> _Try it_: Tally how many lines in the material include the word "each", then give that figure by itself.

> _Working data_:
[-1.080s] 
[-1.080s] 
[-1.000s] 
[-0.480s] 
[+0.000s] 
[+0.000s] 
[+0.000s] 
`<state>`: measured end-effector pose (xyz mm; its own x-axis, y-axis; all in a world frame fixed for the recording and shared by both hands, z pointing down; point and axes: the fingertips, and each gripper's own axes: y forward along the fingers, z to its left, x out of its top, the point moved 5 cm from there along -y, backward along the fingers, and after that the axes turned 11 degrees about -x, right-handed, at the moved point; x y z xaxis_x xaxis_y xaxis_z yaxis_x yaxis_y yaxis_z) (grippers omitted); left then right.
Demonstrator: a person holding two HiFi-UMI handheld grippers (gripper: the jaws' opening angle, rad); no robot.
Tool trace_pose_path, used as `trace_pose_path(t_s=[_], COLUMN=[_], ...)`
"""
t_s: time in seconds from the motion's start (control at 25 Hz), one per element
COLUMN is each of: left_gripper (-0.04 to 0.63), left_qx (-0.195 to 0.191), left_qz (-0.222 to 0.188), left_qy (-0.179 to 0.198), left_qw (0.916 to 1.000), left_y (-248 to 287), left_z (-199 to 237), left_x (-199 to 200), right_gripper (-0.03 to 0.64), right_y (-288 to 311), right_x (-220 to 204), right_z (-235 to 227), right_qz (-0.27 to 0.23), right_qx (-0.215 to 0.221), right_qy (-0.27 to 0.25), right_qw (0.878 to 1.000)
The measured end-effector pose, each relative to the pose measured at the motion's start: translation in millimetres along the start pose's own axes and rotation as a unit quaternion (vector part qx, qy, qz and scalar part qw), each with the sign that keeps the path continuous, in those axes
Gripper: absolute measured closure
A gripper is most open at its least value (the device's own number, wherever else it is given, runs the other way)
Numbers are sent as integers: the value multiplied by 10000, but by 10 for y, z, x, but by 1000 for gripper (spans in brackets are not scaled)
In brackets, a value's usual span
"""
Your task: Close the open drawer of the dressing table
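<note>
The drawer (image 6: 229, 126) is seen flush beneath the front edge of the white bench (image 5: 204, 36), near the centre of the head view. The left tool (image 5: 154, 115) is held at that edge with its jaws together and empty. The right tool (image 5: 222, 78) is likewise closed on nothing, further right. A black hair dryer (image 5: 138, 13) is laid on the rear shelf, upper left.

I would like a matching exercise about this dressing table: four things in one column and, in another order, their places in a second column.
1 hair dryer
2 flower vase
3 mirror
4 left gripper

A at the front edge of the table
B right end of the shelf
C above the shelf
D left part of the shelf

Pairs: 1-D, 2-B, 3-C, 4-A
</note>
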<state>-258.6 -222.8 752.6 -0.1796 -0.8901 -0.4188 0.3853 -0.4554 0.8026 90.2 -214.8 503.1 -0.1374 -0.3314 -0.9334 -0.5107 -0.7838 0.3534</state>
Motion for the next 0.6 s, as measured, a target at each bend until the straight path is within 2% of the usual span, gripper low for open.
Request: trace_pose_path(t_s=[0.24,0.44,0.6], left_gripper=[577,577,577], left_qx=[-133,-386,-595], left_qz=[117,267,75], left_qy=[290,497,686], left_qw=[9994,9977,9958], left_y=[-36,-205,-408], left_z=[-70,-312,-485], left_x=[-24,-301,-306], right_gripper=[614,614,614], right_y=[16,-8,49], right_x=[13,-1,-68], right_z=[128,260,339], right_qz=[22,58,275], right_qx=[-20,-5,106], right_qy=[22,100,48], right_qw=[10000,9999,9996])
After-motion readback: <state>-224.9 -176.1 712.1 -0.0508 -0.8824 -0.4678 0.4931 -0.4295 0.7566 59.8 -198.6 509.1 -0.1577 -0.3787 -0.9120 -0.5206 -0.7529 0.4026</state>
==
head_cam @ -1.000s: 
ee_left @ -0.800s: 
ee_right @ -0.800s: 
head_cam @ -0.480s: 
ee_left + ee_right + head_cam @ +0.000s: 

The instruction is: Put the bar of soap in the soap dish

> _Task result_: 4